Posted , 10 users are following.

emily84208
emily84208

Last year i caught a really bad strain of glandular fever, i needed 6 weeks of bed rest to resume to semi normal. When i came back to work, i wasn't exactly eased back into my duties and from this I believe I contracted chronic fatigue syndrome.

I've found it really hard to get a diagnosis for cfs, as I am only 20 years old and doctors seem to brush me aside due to my age. I know I have chronic fatigue, because all my symptoms align. 2 weeks ago I had a blood test and everything came back normal aside from my iron being a little low. My doctor seemed to think that was the reason for me being so tired. I'm so sick of being pushed aside because of my age, I'm really struggling to deal with everything at the moment because of the lack of energy I constantly feel.

I work 6-2:30 everyday and as soon as i come home I go to sleep. I'm withdrawing from my social life because my body cannot seem to recooperate fast enough and days later I feel so unwell. Everyday I feel so lifeless, I'm constantly battling aches and pains, I feel like I'm on the edge of passing out and I'm always dizzy. My normal amount of sleep I get is around 16 hours, and even then I feel like I'm running off a 30 minute nap.

How can I manage cfs? I cannot keep living in such a tired state. I play soccer every sunday morning and I feel so useless because I can barely run or kick the ball the way I used to, and as soon as I come home I need a minimum 7 hour sleep.
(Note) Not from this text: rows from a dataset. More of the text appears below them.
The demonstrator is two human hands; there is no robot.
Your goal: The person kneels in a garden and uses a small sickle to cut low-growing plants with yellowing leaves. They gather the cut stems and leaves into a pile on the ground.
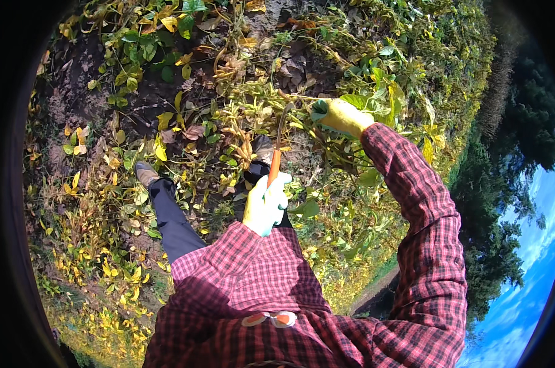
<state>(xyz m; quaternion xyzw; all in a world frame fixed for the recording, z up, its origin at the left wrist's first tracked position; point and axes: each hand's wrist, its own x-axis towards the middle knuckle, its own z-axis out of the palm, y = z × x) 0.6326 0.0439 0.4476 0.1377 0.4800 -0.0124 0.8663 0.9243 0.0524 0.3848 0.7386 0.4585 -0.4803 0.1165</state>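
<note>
Now the left hand [267,205], in a pale yellow glove, closes around the orange handle of a curved sickle [277,144] at frame centre; the right hand [342,115] grips green bean stems [326,144] at upper right.

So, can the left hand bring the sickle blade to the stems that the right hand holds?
Probably yes. The left hand grips the sickle, and its blade already curves up close to the stems bunched below the right hand; nothing solid lies between.

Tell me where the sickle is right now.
In the head view, the sickle is near centre, its orange handle gripped by the gloved left hand; its curved blade reaches toward the plant stems by the right hand.
</note>
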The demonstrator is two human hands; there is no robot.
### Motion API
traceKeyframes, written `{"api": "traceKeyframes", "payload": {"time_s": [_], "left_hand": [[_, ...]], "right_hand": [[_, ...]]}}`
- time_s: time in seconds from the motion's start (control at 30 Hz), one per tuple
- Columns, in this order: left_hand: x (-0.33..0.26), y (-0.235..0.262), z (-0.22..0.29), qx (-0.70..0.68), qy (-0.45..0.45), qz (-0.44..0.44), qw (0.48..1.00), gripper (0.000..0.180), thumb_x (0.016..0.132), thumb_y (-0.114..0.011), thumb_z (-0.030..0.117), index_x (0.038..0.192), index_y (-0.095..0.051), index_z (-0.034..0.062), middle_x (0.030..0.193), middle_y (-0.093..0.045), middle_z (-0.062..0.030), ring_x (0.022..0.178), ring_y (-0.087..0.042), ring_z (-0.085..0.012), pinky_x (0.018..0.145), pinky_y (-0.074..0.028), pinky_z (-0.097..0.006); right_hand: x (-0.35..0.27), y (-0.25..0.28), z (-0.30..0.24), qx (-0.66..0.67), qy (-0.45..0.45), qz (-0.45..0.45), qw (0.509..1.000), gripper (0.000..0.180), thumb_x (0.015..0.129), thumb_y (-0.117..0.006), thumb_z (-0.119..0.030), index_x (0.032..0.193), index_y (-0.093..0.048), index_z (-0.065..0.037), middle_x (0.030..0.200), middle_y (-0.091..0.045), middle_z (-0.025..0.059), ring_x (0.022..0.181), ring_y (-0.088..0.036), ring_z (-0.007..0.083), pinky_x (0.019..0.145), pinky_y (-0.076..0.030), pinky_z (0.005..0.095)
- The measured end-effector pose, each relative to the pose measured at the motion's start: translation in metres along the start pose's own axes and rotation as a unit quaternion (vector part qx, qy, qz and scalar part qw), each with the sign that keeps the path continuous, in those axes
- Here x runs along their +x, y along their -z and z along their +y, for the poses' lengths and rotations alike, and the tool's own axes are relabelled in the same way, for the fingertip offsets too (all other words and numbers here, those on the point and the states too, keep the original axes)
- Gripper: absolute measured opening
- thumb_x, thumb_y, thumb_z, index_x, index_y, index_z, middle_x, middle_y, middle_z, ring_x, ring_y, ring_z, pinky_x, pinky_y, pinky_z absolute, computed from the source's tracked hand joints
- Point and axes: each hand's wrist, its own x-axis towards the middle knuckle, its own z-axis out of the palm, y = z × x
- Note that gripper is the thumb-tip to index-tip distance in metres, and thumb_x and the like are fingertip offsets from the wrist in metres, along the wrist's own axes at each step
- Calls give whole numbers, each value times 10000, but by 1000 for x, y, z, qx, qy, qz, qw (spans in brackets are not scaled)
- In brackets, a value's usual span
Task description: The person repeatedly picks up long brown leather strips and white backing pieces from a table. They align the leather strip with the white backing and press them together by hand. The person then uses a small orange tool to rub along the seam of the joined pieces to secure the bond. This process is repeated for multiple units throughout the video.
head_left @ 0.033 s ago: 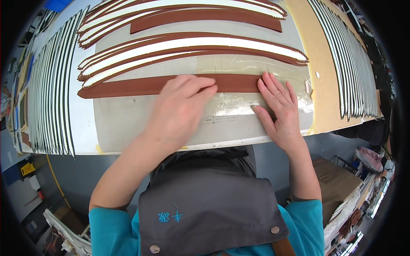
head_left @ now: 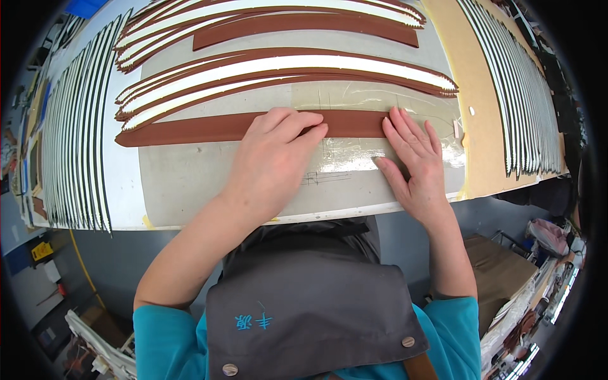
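Observation:
A long reddish-brown strip (head_left: 190, 131), which looks like leather or a similar sheet, lies lengthwise across the grey mat. My left hand (head_left: 272, 155) rests over its middle, thumb and fingertips closed together near the upper part of the strip. What they hold, if anything, is hidden. To the right, my right hand (head_left: 413, 152) lies flat with fingers spread, the fingertips on the strip's right end and the thumb on the mat. Just beyond sits a stack of brown-edged white strips (head_left: 285, 64) with notched ends.
Farther back lie another such stack (head_left: 266, 14) and a plain brown strip (head_left: 304, 31). Rows of dark-edged white strips stand at the left (head_left: 82, 126) and right (head_left: 506, 88). The grey mat (head_left: 190, 190) bears pen lines under a clear sheet. The table's front edge is close to me.
My left hand has shifted slightly to the right along the brown strip, and its motion blur is gone. The right hand stays in place.

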Motion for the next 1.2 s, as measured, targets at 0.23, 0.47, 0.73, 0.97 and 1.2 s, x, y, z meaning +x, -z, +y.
{"api": "traceKeyframes", "payload": {"time_s": [0.23, 0.47, 0.73, 0.97, 1.2], "left_hand": [[6, -21, -2, 42, 5, 35, 998, 298, 864, -750, 16, 1159, -778, 55, 1183, -721, -37, 1047, -608, -287, 913, -503, -407], [8, -21, -2, 43, 13, 26, 999, 298, 868, -761, 18, 1161, -789, 57, 1210, -724, -45, 1057, -595, -297, 933, -488, -385], [9, -19, 1, 48, 27, -1, 998, 311, 882, -749, -9, 1186, -787, 46, 1218, -722, -53, 1087, -588, -287, 969, -477, -374], [6, -16, 3, 62, 30, -35, 997, 356, 891, -744, 4, 1243, -769, 53, 1284, -709, -54, 1121, -577, -295, 1001, -470, -393], [-4, -20, 0, 75, 26, -22, 997, 393, 925, -719, 55, 1317, -736, 70, 1357, -684, -49, 1168, -565, -313, 1054, -434, -421]], "right_hand": [[-4, 1, 3, 16, -18, 21, 999, 617, 878, -826, -263, 1439, -652, -77, 1568, -567, 122, 1494, -478, 320, 1235, -305, 533], [-10, 6, 6, 37, -47, 62, 996, 694, 782, -892, -297, 1413, -682, -98, 1590, -530, 164, 1486, -451, 387, 1199, -325, 516], [-10, 3, 8, 36, -42, 84, 995, 627, 777, -895, -322, 1333, -720, -89, 1537, -563, 190, 1454, -483, 386, 1188, -348, 555], [-11, 2, 9, 42, -52, 73, 995, 593, 811, -879, -281, 1361, -727, -122, 1598, -516, 182, 1502, -434, 393, 1206, -328, 529], [-17, 1, 42, 153, -128, 248, 948, 335, 873, -820, -121, 1201, -779, -66, 1348, -705, 168, 1202, -693, 271, 988, -544, 395]]}}
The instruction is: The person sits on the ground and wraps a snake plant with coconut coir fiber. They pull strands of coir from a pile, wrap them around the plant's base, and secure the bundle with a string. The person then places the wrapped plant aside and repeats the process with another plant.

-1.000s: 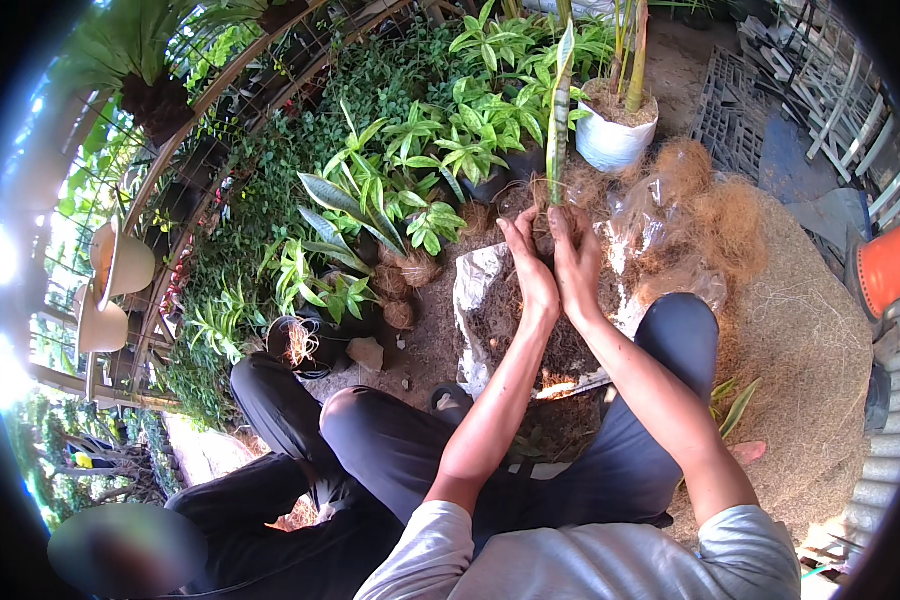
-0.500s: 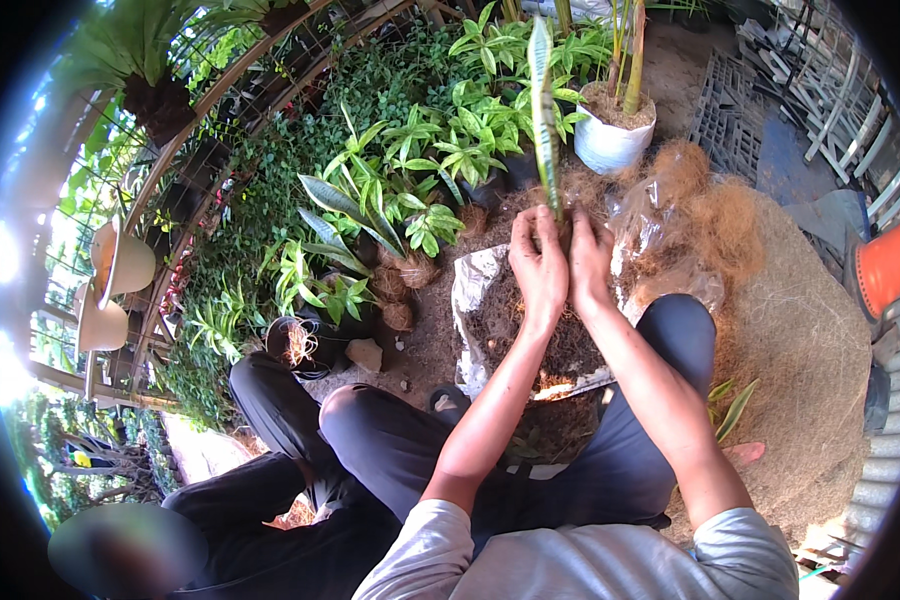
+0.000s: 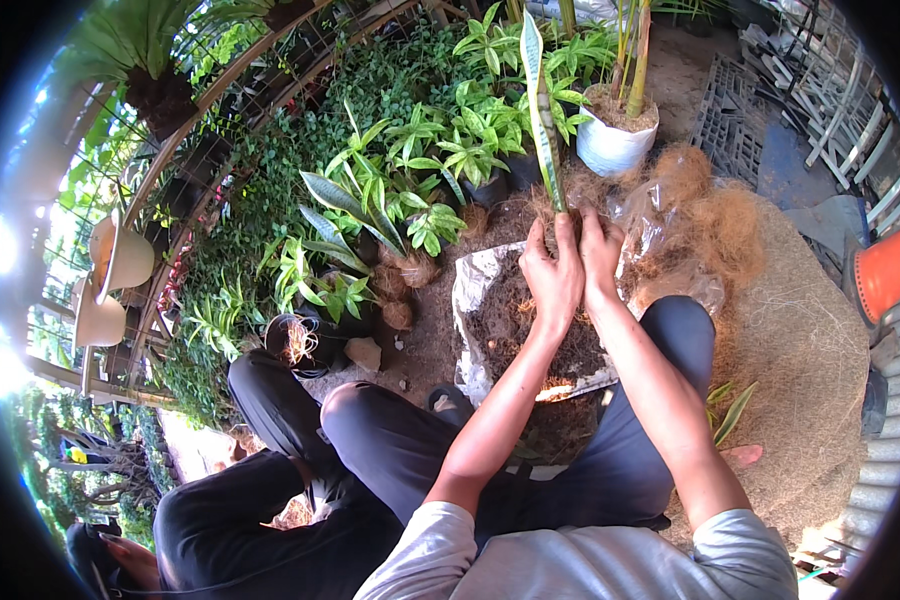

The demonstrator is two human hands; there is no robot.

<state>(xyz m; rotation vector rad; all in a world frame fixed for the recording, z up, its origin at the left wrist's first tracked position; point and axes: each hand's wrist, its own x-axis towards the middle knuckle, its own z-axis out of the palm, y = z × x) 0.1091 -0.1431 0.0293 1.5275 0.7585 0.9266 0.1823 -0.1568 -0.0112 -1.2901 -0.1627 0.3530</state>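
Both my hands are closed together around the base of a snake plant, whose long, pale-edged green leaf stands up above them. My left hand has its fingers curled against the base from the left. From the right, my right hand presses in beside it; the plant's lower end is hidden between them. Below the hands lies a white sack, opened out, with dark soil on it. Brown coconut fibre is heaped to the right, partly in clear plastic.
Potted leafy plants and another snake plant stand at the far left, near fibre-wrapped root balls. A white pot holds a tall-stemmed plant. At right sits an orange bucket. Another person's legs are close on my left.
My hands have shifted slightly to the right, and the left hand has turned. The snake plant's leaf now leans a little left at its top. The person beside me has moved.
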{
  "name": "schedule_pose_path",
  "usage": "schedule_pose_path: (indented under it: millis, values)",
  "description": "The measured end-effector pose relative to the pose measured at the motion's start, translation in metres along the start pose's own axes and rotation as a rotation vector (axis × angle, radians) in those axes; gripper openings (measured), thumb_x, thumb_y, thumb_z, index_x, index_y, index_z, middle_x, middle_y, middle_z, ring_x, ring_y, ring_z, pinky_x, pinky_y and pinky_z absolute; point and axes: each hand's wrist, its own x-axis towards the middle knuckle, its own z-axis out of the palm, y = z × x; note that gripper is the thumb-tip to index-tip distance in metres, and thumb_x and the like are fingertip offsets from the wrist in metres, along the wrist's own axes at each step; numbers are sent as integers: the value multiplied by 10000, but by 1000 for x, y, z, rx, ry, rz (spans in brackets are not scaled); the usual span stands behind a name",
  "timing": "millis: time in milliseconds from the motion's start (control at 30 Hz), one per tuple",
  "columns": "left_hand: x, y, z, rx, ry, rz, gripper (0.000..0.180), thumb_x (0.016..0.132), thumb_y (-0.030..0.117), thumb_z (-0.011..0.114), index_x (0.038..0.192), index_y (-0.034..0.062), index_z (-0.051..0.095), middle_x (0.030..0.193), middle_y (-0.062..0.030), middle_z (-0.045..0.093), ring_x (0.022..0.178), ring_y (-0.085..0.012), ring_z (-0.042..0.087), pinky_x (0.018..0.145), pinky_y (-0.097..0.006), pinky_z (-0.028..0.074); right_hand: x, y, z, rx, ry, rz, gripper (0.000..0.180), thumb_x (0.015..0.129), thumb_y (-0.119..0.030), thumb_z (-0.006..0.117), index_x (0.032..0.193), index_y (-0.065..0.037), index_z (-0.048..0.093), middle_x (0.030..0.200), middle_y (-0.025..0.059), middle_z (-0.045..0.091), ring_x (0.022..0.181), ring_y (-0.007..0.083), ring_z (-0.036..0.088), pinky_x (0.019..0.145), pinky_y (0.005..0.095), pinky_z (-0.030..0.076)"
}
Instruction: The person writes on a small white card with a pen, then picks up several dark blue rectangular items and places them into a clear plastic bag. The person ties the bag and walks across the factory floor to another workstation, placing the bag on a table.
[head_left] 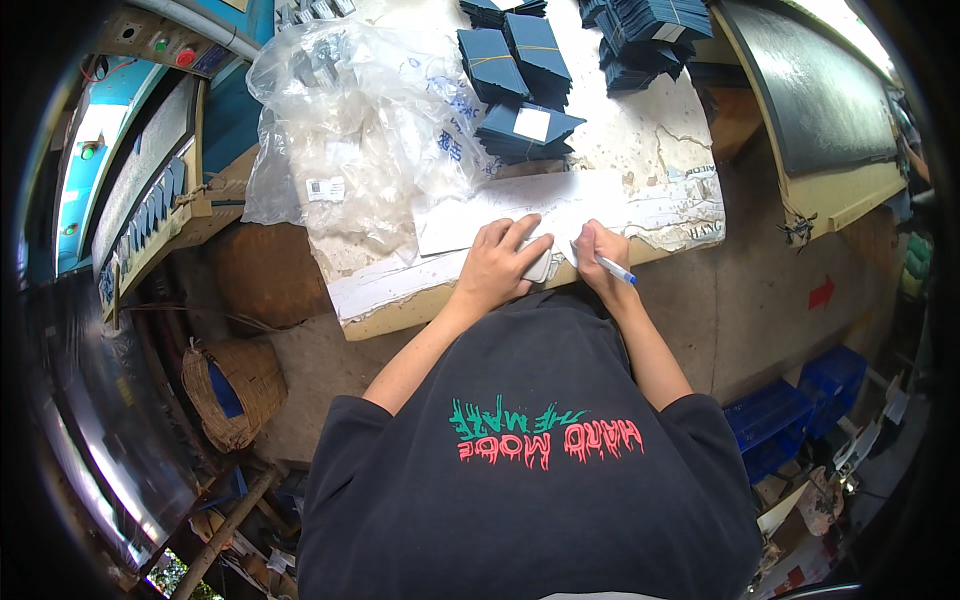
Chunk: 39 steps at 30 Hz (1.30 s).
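My left hand (502,260) lies flat, fingers together, pressing down on a small white slip (541,266) at the near edge of the worn table (660,150). My right hand (600,256) grips a blue-and-white pen (616,268), its tip resting on the paper just right of the left hand. A larger white sheet (470,218) lies under and behind both hands. My dark T-shirt fills the lower part of the view.
Bundles of dark blue folded cards (520,90) are stacked at the back of the table. A crumpled clear plastic bag (350,130) sits at the left. A machine with buttons (160,120) stands left, a woven basket (232,385) on the floor, blue crates (790,415) at the right.
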Motion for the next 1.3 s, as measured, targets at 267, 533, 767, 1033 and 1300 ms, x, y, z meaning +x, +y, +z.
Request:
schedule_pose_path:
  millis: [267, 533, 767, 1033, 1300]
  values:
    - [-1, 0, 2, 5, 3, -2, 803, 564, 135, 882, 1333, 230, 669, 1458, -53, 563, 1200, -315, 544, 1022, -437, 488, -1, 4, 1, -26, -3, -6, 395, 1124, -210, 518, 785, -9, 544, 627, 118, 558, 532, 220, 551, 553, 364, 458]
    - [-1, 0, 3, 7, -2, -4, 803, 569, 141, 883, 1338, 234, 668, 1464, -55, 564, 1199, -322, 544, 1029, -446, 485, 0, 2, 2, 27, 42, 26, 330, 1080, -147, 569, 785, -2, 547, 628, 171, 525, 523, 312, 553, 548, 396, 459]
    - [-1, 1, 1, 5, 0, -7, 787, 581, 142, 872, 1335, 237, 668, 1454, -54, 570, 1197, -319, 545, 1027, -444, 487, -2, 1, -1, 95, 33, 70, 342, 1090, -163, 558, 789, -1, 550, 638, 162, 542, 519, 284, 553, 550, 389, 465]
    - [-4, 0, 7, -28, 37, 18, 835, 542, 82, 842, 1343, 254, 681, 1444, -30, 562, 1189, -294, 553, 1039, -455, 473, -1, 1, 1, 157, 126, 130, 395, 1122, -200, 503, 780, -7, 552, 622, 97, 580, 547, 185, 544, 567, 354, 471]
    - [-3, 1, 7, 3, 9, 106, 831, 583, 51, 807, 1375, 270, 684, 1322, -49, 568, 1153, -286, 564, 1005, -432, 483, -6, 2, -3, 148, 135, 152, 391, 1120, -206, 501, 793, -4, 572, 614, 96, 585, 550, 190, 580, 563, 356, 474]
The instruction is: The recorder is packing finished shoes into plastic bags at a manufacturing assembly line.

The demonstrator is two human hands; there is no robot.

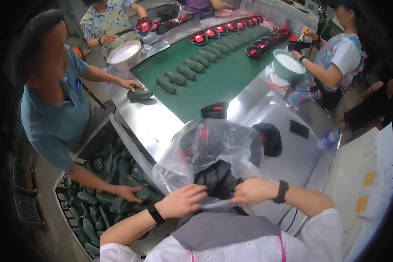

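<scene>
A clear plastic bag (231, 144) stands on the metal table in front of me, its mouth toward me. Inside are several black shoe uppers (220, 177), with red patches showing through the film. My left hand (185, 200) is at the left side of the mouth, fingers curled on the bag's edge. At the right side, my right hand (256, 191) is closed on the rim. Both fingertips are partly hidden. A dark upper (271, 139) lies against the bag's right side, and a black and red one (215, 110) lies just beyond it.
Rows of green shoe lasts (196, 65) and red-black uppers (212, 33) line the green conveyor (183, 102). A co-worker's hand (135, 86) holds a last on the left; the other reaches into a bin of lasts (89, 198). A phone (299, 129) and bottle (330, 139) lie right.
</scene>
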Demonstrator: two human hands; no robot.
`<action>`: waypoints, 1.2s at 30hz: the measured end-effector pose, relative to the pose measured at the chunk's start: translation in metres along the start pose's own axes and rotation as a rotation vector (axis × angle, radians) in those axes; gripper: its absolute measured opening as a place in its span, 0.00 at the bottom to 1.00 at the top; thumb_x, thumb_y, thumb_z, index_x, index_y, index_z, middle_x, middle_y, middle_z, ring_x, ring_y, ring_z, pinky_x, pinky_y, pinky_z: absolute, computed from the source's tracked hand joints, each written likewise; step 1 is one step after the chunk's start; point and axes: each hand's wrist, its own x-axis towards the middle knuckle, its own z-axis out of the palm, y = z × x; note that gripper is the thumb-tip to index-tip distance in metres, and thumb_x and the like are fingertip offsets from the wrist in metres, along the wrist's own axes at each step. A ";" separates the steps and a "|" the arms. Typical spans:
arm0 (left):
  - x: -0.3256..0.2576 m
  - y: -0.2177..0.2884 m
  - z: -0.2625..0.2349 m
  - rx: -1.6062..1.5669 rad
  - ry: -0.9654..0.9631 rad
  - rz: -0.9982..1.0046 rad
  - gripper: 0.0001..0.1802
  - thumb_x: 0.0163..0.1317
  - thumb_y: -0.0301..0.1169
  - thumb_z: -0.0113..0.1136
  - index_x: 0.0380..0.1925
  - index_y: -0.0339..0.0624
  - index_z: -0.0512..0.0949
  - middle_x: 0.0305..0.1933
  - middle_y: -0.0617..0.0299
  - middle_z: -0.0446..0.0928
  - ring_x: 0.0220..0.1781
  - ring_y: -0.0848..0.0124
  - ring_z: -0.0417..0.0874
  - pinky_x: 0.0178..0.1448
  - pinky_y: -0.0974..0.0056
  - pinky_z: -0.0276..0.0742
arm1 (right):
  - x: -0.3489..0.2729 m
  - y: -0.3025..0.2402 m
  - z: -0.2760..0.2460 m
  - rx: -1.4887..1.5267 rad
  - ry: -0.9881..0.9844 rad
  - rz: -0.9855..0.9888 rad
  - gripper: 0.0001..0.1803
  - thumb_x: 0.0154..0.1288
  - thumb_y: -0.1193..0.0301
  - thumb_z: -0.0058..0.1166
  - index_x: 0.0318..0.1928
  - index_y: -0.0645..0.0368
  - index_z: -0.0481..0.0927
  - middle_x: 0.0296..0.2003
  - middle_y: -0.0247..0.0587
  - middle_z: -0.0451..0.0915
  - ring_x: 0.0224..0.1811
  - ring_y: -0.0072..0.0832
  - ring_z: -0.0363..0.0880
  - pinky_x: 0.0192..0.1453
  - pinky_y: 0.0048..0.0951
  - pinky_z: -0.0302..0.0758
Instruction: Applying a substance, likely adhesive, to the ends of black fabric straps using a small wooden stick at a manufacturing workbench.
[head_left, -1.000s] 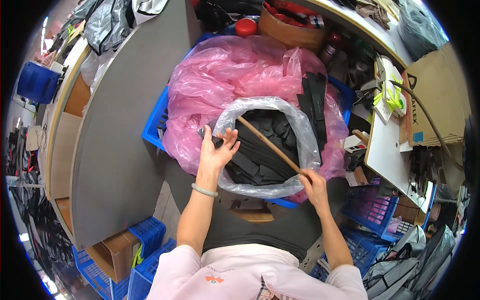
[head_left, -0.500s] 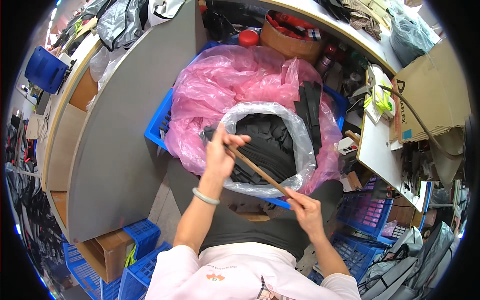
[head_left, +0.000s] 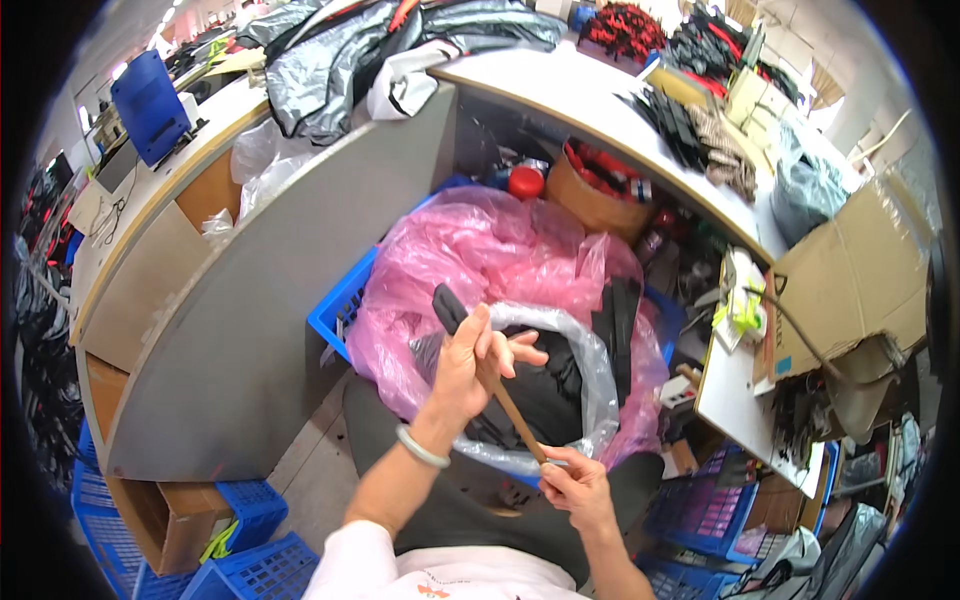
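Observation:
My right hand (head_left: 580, 490) pinches the lower end of a thin wooden stick (head_left: 520, 422) between thumb and fingers. Slanting up to the left, the stick reaches my left hand (head_left: 465, 372), which has a pale bangle on its wrist. That hand closes on a black fabric strip (head_left: 449, 308) that sticks out past its fingers, while its other fingers are loosely spread. Where the stick meets the strip is hidden by the hand. Below both hands, a clear plastic bag (head_left: 597, 385) with a rolled rim holds a pile of black fabric pieces (head_left: 550, 395).
Pink plastic sheeting (head_left: 470, 240) surrounds the bag inside a blue crate (head_left: 340, 312). A grey partition (head_left: 260, 310) stands at left. Behind is a round brown container (head_left: 590, 200); at right a white side table (head_left: 735, 400) and a cardboard box (head_left: 860, 270).
The view has tilted up, showing more tabletop. My left hand now has the black strip standing up above its fingers; the stick is steeper, and my hands are closer together.

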 end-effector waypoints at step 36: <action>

How long does cfs last for? Are there any type of treatments for the constant tiredness I'm facing? I seriously cannot keep feeling like this at 20 years of age. I sleep so much, I barely feel like I know my boyfriend anymore, intimacy has completely disappeared because I'm far too tired to do anything but sleep, and I hate it.  It frustrates me that my doctor thinks all of this is from my iron being a little bit low.

Any comments or feedback would be greatly appreciated.

Kind regards, Emily.

0 likes, 6 replies

6 Replies

  • jackie00198
    jackie00198 emily84208

    Posted

    I’ve been on this forum for several months, and I can’t tell you how often I’ve seen your exact story. It’s very sad. Doctors are woefully ignorant about ME/CFS, and they’re also arrogant and often don’t listen. When I first became ill, my doctor told me I just needed a vacation. So I saw a second doctor. She told me a lot of people (meaning her) didn’t believe ME/CFS was a real illness. I knew both doctors were wrong, and I knew I was seriously ill. So I went to a specialist at UCLA, and was diagnosed within 20 minutes. You need to see a doctor who will take you seriously, preferably an ME/CFS specialist. An infectious disease doctor would be good. From the symptoms you describe, and the fact that your bloodwork was normal, it sounds like you may very well have this illness. There is no way to predict how long this disease will last. Everyone is different, and there’s no treatment. The fact that you are so young, though, is in your favor. There are things you can do to maximize your chances for recovery. The first is you must pace yourself and dial your activity level way down. I didn’t do this, and have become more and more ill. I would cut out the soccer for now. Also, even the amount of work you do might be too much for your current situation. I know there are financial considerations, but you don’t want to make yourself even sicker. Avoid caffeine and sugar and eat a healthy diet. Learn to relax in whatever way you can. Stress is very bad for ME/CFS. Please let us know how you’re doing. You’re not alone.
  • artistmike
    artistmike emily84208

    Posted

    Glandular Fever is one of the classic routes into ME/CFS and if that happened last year it's time that you were seen by a specialist at an ME/CFS clincic to get a proper diagnosis. You will find out that there are GPs and GPs when it comes to this condition, some are very supportive and others dismissive and damaging to your health, it's important that if you aren't getting the help you need, you change your doctor until you are and get the referral you need.

    Emily's advice is spot on, you need NOW to cut back a lot on your activities to get yourself to a level that you can cope with life better. Your future health depends on this so it's imperative, not an option.

    Read some of the threads on this site and you'll find many people in exactly the same situation as you, some of whom have had it a very long time indeed, so whatever you can do to maximise your chances of recovery now, is very, very important.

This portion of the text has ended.